- **Work order**
Take the entries below and print, exactly, the stretch from the line containing "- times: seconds" through the line containing "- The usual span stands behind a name", both included.
** Opening Records for this task block **
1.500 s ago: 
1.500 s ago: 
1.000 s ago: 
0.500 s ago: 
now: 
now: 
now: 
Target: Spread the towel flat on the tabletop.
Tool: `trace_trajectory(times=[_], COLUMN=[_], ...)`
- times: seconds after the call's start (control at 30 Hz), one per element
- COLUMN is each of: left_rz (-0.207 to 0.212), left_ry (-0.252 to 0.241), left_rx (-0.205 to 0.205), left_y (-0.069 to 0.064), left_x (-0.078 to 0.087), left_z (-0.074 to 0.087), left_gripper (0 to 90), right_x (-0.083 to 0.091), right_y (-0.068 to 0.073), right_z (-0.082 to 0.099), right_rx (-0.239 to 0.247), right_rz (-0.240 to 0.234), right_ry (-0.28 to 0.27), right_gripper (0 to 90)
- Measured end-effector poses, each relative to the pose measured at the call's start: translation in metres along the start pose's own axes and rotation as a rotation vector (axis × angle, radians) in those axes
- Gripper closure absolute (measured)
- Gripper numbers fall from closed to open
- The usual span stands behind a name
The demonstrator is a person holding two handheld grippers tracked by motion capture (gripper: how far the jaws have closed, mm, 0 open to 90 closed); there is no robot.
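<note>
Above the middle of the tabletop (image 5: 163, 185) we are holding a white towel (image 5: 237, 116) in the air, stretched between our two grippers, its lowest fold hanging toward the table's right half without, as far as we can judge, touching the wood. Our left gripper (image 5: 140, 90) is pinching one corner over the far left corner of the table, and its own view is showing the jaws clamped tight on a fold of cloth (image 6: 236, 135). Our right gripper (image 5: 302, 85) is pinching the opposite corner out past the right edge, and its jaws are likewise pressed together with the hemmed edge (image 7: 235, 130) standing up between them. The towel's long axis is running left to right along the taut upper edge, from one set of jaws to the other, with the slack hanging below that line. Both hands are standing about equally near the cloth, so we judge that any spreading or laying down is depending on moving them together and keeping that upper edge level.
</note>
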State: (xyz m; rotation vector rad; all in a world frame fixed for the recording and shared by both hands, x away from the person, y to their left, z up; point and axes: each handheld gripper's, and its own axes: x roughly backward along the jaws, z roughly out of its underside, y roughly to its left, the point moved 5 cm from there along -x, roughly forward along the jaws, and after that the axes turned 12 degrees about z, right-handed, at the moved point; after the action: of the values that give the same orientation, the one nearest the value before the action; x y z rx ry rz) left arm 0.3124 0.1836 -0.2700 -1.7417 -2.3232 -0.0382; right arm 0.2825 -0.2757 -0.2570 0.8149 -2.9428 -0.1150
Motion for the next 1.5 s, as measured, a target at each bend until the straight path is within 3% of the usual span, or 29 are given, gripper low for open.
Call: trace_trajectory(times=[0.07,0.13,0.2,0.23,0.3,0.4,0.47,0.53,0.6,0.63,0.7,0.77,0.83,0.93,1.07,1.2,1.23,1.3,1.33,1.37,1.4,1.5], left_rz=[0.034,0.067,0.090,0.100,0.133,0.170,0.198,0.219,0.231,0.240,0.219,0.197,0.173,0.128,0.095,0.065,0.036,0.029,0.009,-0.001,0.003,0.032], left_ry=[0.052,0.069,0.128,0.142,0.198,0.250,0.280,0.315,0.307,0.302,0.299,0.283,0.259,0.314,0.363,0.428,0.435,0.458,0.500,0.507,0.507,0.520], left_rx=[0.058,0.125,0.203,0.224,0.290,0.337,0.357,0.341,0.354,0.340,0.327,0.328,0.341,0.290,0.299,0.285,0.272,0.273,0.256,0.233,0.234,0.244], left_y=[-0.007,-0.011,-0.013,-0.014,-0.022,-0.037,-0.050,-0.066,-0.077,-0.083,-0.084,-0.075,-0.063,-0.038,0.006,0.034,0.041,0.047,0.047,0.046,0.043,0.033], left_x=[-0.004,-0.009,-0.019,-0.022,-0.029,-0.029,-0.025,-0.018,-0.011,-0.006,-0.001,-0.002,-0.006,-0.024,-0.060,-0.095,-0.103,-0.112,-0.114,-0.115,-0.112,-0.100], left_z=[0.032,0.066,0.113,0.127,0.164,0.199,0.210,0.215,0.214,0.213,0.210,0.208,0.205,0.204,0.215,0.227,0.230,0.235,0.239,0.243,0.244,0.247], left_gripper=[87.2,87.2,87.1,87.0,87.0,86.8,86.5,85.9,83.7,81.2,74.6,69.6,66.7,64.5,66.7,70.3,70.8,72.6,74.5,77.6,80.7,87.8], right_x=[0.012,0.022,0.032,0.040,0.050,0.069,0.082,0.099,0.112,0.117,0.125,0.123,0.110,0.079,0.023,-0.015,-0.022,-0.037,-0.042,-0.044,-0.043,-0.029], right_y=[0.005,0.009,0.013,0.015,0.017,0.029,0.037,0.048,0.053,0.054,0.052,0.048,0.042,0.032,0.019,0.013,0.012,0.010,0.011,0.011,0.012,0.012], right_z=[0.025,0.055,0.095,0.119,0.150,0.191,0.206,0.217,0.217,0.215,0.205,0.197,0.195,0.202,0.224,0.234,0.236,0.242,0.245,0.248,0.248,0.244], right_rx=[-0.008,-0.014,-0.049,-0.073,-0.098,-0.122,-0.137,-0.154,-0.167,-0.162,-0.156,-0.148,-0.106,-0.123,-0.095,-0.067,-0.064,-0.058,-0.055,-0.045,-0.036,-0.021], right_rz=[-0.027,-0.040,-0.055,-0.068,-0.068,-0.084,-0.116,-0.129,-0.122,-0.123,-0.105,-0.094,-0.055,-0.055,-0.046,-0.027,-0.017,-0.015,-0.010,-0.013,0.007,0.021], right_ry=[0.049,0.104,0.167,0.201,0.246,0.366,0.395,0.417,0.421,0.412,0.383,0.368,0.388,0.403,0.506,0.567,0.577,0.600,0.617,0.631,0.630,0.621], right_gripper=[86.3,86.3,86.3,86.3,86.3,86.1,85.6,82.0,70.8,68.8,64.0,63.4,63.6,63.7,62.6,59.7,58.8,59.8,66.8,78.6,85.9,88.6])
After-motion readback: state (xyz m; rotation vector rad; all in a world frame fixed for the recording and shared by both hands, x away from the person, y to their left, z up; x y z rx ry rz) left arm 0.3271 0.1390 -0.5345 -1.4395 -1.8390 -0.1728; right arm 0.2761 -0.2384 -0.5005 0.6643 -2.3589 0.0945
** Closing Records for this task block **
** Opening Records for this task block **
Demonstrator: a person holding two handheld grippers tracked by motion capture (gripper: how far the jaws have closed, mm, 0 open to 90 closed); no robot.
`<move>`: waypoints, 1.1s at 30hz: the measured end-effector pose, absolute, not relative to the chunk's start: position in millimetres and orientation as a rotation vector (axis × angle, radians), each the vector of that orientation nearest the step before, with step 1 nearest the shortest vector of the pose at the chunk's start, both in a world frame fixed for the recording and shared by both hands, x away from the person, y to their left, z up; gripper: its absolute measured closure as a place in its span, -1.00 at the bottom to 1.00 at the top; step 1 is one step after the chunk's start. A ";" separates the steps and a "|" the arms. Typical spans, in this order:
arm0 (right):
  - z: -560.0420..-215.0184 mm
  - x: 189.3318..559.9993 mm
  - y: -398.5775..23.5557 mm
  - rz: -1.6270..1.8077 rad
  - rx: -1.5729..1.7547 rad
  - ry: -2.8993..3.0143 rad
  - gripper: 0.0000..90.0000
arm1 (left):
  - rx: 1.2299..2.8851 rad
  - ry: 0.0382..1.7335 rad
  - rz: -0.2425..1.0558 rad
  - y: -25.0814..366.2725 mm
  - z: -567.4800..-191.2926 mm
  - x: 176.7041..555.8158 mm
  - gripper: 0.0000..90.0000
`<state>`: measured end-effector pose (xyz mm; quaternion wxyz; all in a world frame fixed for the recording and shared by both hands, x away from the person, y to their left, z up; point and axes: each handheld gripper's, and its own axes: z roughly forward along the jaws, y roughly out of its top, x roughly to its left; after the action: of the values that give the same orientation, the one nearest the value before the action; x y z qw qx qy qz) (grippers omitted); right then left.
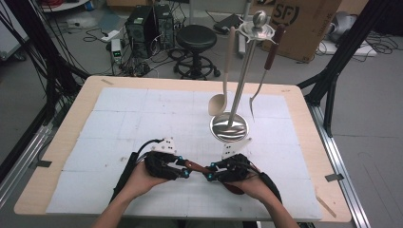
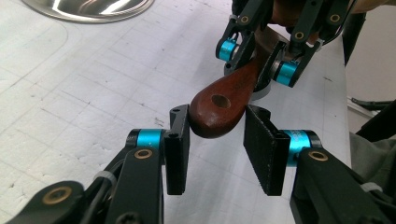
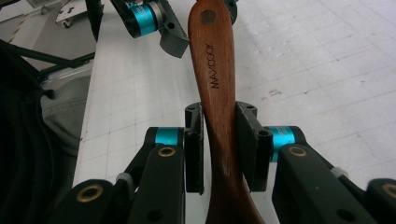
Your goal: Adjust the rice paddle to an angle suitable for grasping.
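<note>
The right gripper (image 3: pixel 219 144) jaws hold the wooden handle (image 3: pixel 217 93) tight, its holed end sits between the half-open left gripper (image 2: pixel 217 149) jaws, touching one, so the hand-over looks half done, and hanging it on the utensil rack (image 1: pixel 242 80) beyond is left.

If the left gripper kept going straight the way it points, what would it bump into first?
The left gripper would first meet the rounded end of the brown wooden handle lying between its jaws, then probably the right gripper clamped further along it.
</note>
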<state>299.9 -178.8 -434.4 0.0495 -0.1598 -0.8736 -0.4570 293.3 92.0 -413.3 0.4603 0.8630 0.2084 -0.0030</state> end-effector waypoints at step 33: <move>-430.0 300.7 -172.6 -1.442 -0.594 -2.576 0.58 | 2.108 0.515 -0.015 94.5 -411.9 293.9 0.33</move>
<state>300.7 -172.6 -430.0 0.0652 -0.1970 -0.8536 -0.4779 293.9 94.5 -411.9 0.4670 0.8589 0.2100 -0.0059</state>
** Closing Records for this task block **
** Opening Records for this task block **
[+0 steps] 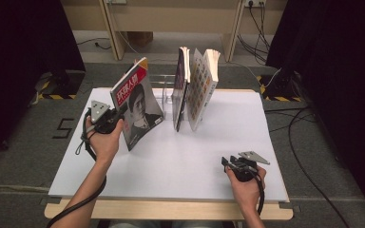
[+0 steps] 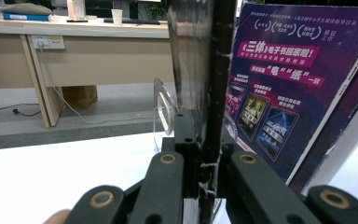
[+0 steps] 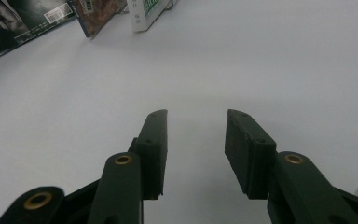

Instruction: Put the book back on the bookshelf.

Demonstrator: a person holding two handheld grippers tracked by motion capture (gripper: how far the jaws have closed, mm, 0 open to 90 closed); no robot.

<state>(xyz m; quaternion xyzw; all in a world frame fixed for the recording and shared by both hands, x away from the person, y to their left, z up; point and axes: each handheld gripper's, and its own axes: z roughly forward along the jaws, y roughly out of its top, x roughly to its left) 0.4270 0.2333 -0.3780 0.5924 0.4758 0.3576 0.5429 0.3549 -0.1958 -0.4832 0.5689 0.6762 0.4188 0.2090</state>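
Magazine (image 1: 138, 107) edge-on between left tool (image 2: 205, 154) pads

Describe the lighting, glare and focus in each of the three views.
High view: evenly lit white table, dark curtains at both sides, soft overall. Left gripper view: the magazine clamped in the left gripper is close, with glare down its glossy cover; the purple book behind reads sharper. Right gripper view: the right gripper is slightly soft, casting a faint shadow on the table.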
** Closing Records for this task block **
- **Output**
- times: seconds after the call's start (control at 30 Hz), one per element
- COLUMN is each of: left_rz (-0.207 to 0.212), left_ry (-0.252 to 0.241), left_rx (-0.205 to 0.205), left_y (-0.069 to 0.064), left_x (-0.078 to 0.087), left_z (-0.074 to 0.087), left_gripper (0 to 90), right_x (-0.083 to 0.091), right_y (-0.068 to 0.073), right_z (-0.082 to 0.099), right_rx (-0.239 to 0.247), right_rz (-0.240 to 0.234), right_ry (-0.28 to 0.27), right_gripper (0 to 90)
- Measured end-effector poses, each relative to the pose measured at the call's start: translation in metres along the start pose's own axes and rotation as a rotation vector (axis × angle, radians) in those axes
- Gripper closure absolute (measured)
- Gripper numbers fall from closed to open
- The usual span stands behind a name

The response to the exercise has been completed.